Berenike verriss beinahe das Motorrad beim Gedanken an Shannas widersprüchliches
Verhalten. Auf der einen Seite die Trauer und – ja, was war das andere
Gefühl gewesen? Hatte sie wirklich zwischen den Fingern ihrer Hände
hervorgeblinzelt? So, als ob sie kontrollieren wollte, ob Berenike ihr die
Trauer abnahm? Dabei waren Shannas braune Stirnfransen verrutscht. Eine
blutverkrustete Kopfverletzung war sichtbar geworden. So kurz, dass Berenike
schon an eine optische Täuschung glauben wollte. Waren es Spuren einer
körperlichen Auseinandersetzung? Hatte Rabenstein seine junge Partnerin misshandelt?

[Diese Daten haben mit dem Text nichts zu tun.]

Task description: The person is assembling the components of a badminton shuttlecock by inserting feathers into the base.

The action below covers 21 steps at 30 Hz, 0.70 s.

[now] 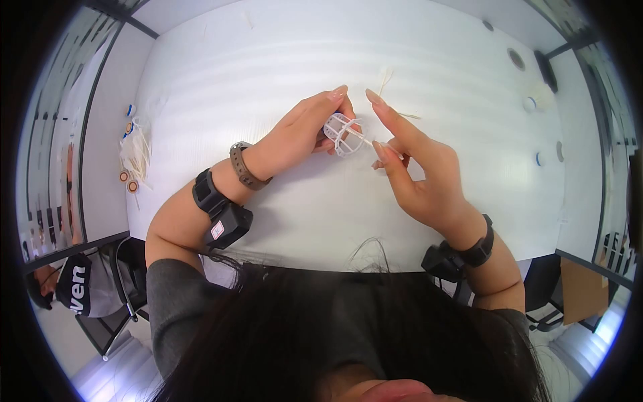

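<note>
A small white plastic cage [343, 132] with ribs is held near the middle of the white table [321, 214]. My left hand [308, 127] is closed around its left end, where a bit of blue shows. From the right, my right hand [418, 164] pinches a thin pale stick [359, 135] between thumb and a finger, its index finger raised. The stick's other end reaches into the cage. Beyond my right hand lie a pale strand bundle [384, 79] and a short thin stick [410, 116].
At the table's left edge lies a pile of pale strands [138, 151] with blue and brown round pieces. Blue-and-white caps [530, 103] lie on the right. Two grommets are at the back right. A person in a cap is at lower left.
</note>
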Tool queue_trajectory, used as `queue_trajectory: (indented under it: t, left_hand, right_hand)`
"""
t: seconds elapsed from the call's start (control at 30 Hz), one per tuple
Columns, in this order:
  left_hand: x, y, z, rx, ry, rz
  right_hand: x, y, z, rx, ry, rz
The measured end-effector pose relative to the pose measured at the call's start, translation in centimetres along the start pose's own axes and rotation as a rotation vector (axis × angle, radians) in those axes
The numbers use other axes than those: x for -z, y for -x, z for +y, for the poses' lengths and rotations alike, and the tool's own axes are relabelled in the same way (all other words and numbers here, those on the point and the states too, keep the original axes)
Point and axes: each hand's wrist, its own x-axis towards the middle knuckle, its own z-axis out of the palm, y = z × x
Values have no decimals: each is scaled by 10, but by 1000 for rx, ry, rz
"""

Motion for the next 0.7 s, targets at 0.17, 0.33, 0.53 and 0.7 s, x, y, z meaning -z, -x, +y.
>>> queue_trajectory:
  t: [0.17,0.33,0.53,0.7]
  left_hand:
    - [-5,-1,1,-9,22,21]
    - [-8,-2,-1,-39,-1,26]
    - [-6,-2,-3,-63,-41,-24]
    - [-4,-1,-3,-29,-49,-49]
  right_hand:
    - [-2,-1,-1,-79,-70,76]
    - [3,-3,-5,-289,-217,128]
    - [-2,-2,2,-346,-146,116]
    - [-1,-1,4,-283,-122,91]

    Hatte sie sich heimlich zur Veranstaltung in Berenikes
Teesalon geschlichen? Seiner Liebsten hätte der Mann wohl vertraut, wenn sie
ihm in einer fürsorglichen Geste Tee servierte …

12
    African Dream
    Zurück in ihrem Lokal brühte Berenike Tee für
sich und Ragnhild auf, die ihr gern noch ein Weilchen Gesellschaft leistete.
Allein im Laden sein, womöglich noch ohne Gäste – Berenike hasste es.
Nichts ist so einsam wie ein menschenleerer großer Raum. Sie hoffte, Ragnhild
wieder näherzukommen, nachdem diese zuletzt so eigenartig verschlossen gewesen
war. Bisher waren sie sehr offen zueinander gewesen, auch wenn Berenike es
nicht über sich gebracht hatte, Ragnhild alles über jene große Krise in ihrem
Leben zu erzählen.
    Jetzt, am Nachmittag, war es windig, die Sonne verkroch sich
zunehmend hinter grauen, sich hoch aufbauschenden Wolken. Genau das richtige
Wetter für englische Teatime. Während sich Berenike zum Teeregal umdrehte,
knisterte das Papier mit Rabensteins letztem Text in ihrer Hosentasche. Sie war
voller Ungeduld, zu erfahren, welches Thema er darin aufgegriffen hatte.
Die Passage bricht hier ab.